- Sadyr Japarov and Vladimir Putin in front of Yntymak Ordo, November 2025
- Interactive map of the Yntymak Ordo area

General information
- Architectural style: Neoclassical
- Location: Bishkek, Kyrgyzstan
- Coordinates: 42°48′28″N 74°34′55″E﻿ / ﻿42.8079°N 74.5820°E
- Current tenants: President of Kyrgyzstan
- Construction started: 2022
- Completed: 2024
- Opened: 31 August 2024

= Yntymak Ordo =

The Yntymak Ordo (Ынтымак Ордо) is an official presidential residence in Bishkek, Kyrgyzstan. It is the current official home of President of Kyrgyzstan Sadyr Japarov. Opened in 2024, it serves as the seat of the President of Kyrgyzstan and the Cabinet of Ministers. The building stands on the former site of the Issyk-Kul Hotel.

== History ==
The construction began in the spring of 2022, following the demolition of the Soviet-era Issyk-Kul Hotel. The project was initiated by President Sadyr Japarov as part of a broader effort to rebrand Kyrgyzstan's national image. Although initially intended to be completed by 31 August 2023, construction faced delays due to labor shortages. The building was officially inaugurated on Independence Day in 2024. The complex was initially referred to as Yntymak-Manas Ordo, referencing both national unity and the Epic of Manas, a foundational figure in Kyrgyz identity. However, the official presentation dropped the "Manas" component, and the structure was formally unveiled as Yntymak Ordo. The event was attended by numerous dignitaries, including members of parliament, foreign diplomats, and former president Sooronbay Jeenbekov. A performance by Swedish-Kyrgyz violinist Daniel Lozakovich highlighted the cultural significance of the occasion.
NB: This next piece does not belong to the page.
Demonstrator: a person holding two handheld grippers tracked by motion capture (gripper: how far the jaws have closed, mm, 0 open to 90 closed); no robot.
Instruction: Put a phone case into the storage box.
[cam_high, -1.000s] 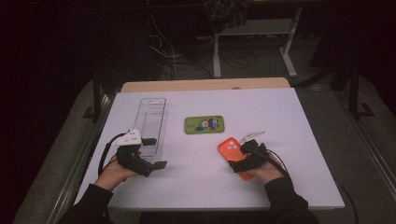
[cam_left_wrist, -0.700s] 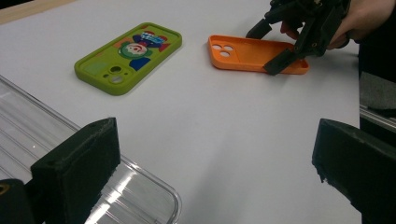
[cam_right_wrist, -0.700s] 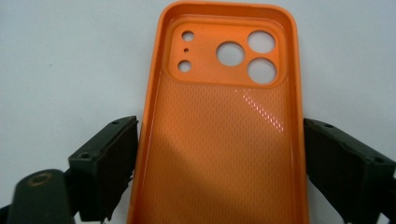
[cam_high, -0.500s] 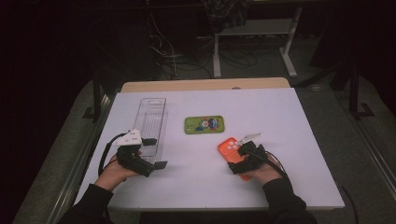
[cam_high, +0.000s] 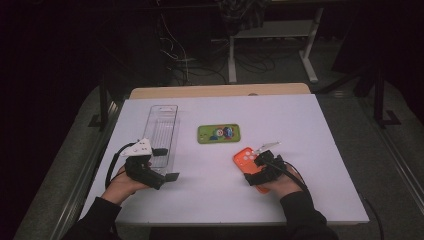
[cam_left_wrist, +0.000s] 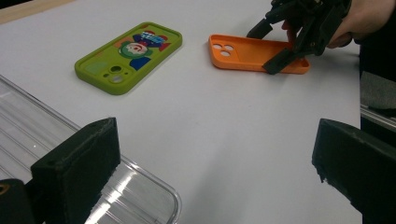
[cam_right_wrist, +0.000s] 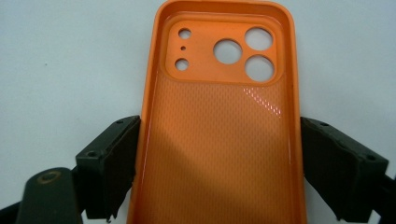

In 2024, President Japarov ordered the creation of a portrait of Apas Jumagulov, who served as the Prime Minister of Kyrgyzstan from 14 December 1993 to 24 March 1998, to be displayed in the corridors of Yntymak Ordo in honor of Jumagulov's 90th birthday.

== Controversy ==
The cost of the building and the identities of its investors and contractors have not been publicly disclosed, raising concerns about transparency. Some critics argue that the project reflects authoritarian tendencies and serves more as a symbol of personal power than national unity.